According to a new study from the University of Tennessee, Knoxville, type 2 diabetes and poor sleep could extend time of wound healing. Researchers found that overweight mice with Type 2 diabetes and disrupted sleep needed more time to heal skin wounds than mice that also had disrupted sleep but didn’t have Type 2 diabetes.
For the experiment, scientists used obese mice with features of Type 2 diabetes and compared them to healthy mice of normal weight. While deeply anesthetized, both groups of mice got a small surgical wound on the skin of their backs. The scientists analyzed how long it took the wound to heal under a normal sleep schedule and sleep that was repeatedly interrupted.
The diabetic mice with fragmented sleep needed about 13 days for their wounds to achieve 50 percent healing. By contrast, even with sleep interruptions, the wounds of normal-weight healthy mice reached the same milestone in about five days. According to the Centers for Disease Control and Prevention, people with prediabetes are at higher risk of developing Type 2 diabetes at some point in their lives.
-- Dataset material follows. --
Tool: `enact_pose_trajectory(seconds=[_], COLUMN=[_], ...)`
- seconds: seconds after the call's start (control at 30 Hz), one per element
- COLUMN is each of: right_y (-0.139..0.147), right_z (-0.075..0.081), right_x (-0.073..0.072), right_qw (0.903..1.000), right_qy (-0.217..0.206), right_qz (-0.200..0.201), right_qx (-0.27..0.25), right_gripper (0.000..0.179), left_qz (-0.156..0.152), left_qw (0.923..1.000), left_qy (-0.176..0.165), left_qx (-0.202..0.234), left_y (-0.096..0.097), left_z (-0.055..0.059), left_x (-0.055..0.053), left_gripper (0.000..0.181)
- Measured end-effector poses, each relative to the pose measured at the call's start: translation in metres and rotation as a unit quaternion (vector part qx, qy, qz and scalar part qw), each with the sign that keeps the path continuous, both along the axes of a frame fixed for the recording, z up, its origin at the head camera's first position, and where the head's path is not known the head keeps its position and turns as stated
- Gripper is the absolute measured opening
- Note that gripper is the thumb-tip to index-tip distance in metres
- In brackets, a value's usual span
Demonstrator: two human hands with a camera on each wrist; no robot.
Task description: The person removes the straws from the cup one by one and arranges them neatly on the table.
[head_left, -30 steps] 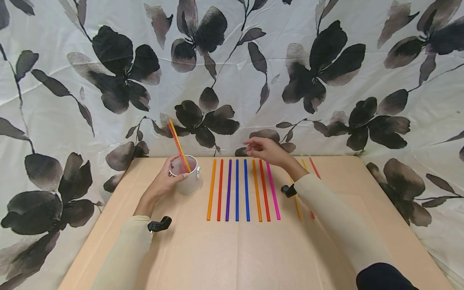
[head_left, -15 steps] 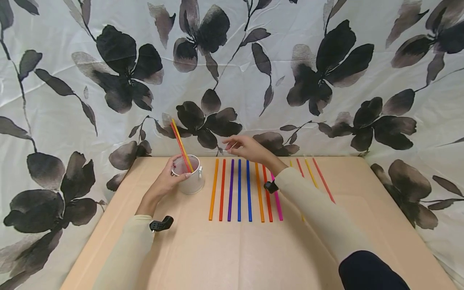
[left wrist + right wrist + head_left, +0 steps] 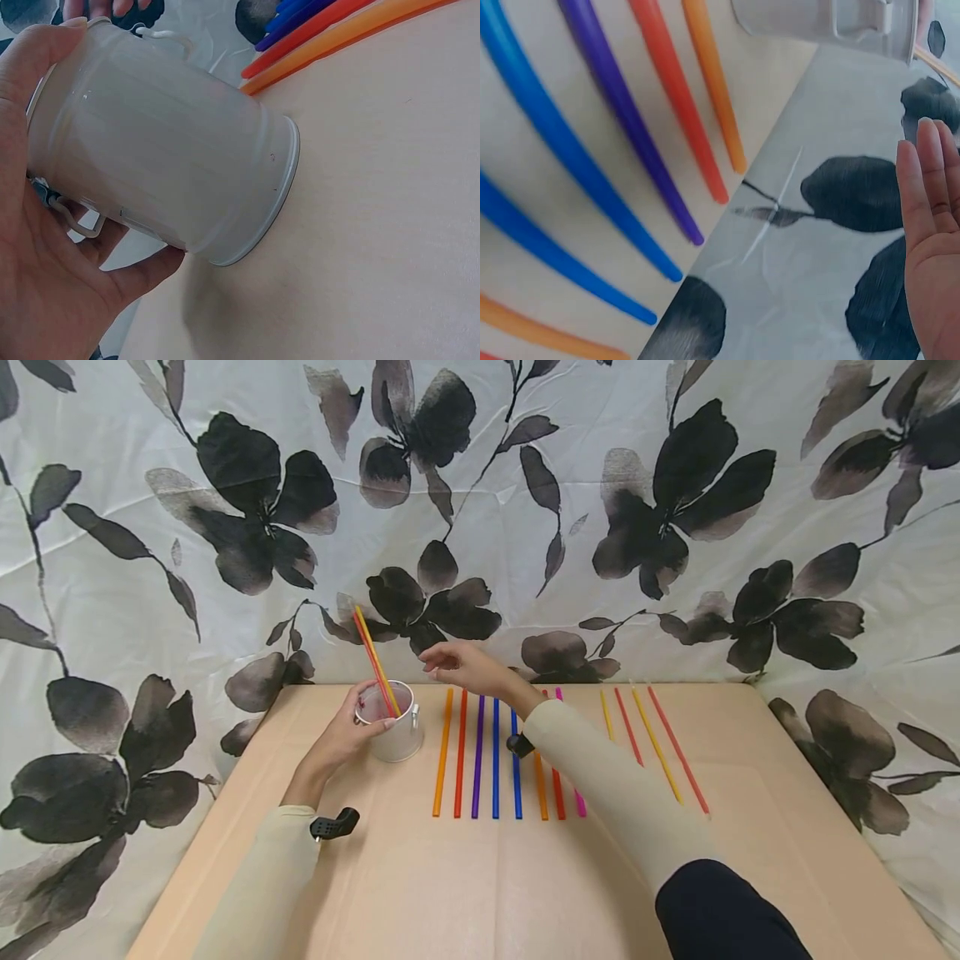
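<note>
My left hand point(image 3: 339, 737) grips a small white metal bucket point(image 3: 396, 743) around its rim, thumb at the front. In the left wrist view the bucket point(image 3: 157, 142) fills much of the picture, with fingers curled behind it. A red stick point(image 3: 367, 652) and a yellow stick point(image 3: 383, 675) lean out of the bucket. My right hand point(image 3: 474, 668) hovers just right of those sticks, apart from them. Its fingers look extended and hold nothing in the right wrist view point(image 3: 934, 255). Below it, several coloured sticks lie side by side, among them orange point(image 3: 442, 760), purple point(image 3: 477, 768) and blue point(image 3: 496, 768).
Further right on the table point(image 3: 420, 885) lies another group of slanted sticks, yellow point(image 3: 658, 747) and red point(image 3: 678, 747). My right forearm crosses above the row and covers parts of it. A floral cloth point(image 3: 480, 527) hangs behind the table's far edge.
My right hand has moved left across the row toward the bucket, uncovering more of the sticks on the right. My left hand keeps its grip on the bucket.
</note>
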State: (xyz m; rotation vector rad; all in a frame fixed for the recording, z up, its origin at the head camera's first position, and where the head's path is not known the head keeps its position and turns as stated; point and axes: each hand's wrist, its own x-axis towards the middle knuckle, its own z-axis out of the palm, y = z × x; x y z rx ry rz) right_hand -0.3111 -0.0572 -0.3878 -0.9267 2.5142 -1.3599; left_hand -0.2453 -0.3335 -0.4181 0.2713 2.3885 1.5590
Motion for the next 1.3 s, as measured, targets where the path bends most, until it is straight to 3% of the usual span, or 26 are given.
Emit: enact_pose_trajectory(seconds=[0.73, 0.9, 1.3], right_y=[-0.071, -0.073, -0.052], right_z=[-0.007, -0.006, -0.003], right_x=[0.009, 0.012, 0.012], right_qw=[0.9966, 0.9959, 0.9995], right_qy=[-0.043, -0.055, -0.028], right_qz=[0.051, 0.053, 0.015], right_qx=[0.048, 0.048, 0.009], right_gripper=[0.05, 0.052, 0.047], left_qz=[-0.02, -0.019, -0.014], left_qw=[0.9998, 0.9998, 0.9999], left_qy=[0.003, -0.003, 0.0], left_qx=[-0.004, -0.003, 0.002], left_y=[-0.011, -0.011, -0.009], left_z=[0.001, 0.001, 0.001], left_x=[0.001, 0.001, 0.003], left_gripper=[0.09, 0.091, 0.092])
In people with Type 2 diabetes, high glucose levels lead to poor blood circulation and nerve damage, making the body more vulnerable to infections, especially after surgery. Sleep disorders can also weaken the immune system and slow healing. Sleep disorders and Type 2 diabetes are connected; it has been widely documented that lack of sleep can create metabolic changes like those seen in patients with insulin resistance.